_WORK ITEM_.
All of the data needs to be printed again, exactly as written.

_DATA EXCERPT_.
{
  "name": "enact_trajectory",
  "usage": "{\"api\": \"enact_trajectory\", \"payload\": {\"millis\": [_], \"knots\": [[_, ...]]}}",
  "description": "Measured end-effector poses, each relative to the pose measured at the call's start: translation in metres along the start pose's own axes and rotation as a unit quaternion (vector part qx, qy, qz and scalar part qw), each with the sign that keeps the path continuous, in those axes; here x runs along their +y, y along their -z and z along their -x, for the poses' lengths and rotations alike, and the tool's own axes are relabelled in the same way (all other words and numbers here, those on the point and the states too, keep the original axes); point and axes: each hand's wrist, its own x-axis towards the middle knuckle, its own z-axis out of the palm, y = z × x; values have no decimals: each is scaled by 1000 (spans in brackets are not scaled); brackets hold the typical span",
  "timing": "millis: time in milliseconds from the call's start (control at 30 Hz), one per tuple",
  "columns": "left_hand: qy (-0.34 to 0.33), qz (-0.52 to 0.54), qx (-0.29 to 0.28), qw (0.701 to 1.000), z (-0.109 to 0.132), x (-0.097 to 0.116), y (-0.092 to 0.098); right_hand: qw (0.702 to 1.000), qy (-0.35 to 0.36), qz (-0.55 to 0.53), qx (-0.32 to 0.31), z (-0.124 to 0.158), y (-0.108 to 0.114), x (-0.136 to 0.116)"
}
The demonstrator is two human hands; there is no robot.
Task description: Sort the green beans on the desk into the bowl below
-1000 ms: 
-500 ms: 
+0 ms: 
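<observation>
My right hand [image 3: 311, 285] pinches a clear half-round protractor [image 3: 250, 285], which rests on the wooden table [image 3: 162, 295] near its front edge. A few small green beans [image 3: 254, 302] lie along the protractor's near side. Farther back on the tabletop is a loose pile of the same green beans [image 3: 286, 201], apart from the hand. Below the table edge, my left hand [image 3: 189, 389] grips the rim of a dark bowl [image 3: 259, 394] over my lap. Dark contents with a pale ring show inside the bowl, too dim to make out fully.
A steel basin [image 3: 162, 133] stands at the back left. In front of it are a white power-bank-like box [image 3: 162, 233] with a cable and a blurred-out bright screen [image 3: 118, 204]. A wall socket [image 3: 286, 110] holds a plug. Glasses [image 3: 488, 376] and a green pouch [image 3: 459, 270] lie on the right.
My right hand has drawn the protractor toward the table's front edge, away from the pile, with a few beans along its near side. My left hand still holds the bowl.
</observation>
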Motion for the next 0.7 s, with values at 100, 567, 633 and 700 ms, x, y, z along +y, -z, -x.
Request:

_PROBLEM SOLUTION_.
{
  "name": "enact_trajectory",
  "usage": "{\"api\": \"enact_trajectory\", \"payload\": {\"millis\": [_], \"knots\": [[_, ...]]}}",
  "description": "Measured end-effector poses, each relative to the pose measured at the call's start: translation in metres along the start pose's own axes and rotation as a unit quaternion (vector part qx, qy, qz and scalar part qw), each with the sign that keeps the path continuous, in those axes; here x runs along their +y, y along their -z and z along their -x, for the poses' lengths and rotations alike, and the tool's own axes are relabelled in the same way (all other words and numbers here, those on the point and the states too, keep the original axes); point and axes: each hand's wrist, its own x-axis towards the middle knuckle, its own z-axis out of the palm, y = z × x; values have no decimals: each is scaled by 1000 (spans in brackets are not scaled); brackets hold the typical span",
  "timing": "millis: time in milliseconds from the call's start (control at 30 Hz), one per tuple",
  "columns": "left_hand: qy (-0.34 to 0.33), qz (-0.52 to 0.54), qx (-0.29 to 0.28), qw (0.701 to 1.000), z (-0.109 to 0.132), x (-0.097 to 0.116), y (-0.092 to 0.098); right_hand: qw (0.702 to 1.000), qy (-0.35 to 0.36), qz (-0.55 to 0.53), qx (-0.32 to 0.31), z (-0.124 to 0.158), y (-0.108 to 0.114), x (-0.136 to 0.116)"
}
The demonstrator is two human hands; there is no robot.
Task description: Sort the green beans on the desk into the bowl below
-1000 ms: 
-500 ms: 
+0 ms: 
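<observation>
My right hand [image 3: 311, 285] pinches a clear half-round protractor [image 3: 250, 285], which rests on the wooden table [image 3: 162, 295] near its front edge. A few small green beans [image 3: 254, 302] lie along the protractor's near side. Farther back on the tabletop is a loose pile of the same green beans [image 3: 286, 201], apart from the hand. Below the table edge, my left hand [image 3: 189, 389] grips the rim of a dark bowl [image 3: 259, 394] over my lap. Dark contents with a pale ring show inside the bowl, too dim to make out fully.
A steel basin [image 3: 162, 133] stands at the back left. In front of it are a white power-bank-like box [image 3: 162, 233] with a cable and a blurred-out bright screen [image 3: 118, 204]. A wall socket [image 3: 286, 110] holds a plug. Glasses [image 3: 488, 376] and a green pouch [image 3: 459, 270] lie on the right.
My right hand has drawn the protractor toward the table's front edge, away from the pile, with a few beans along its near side. My left hand still holds the bowl.
</observation>
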Motion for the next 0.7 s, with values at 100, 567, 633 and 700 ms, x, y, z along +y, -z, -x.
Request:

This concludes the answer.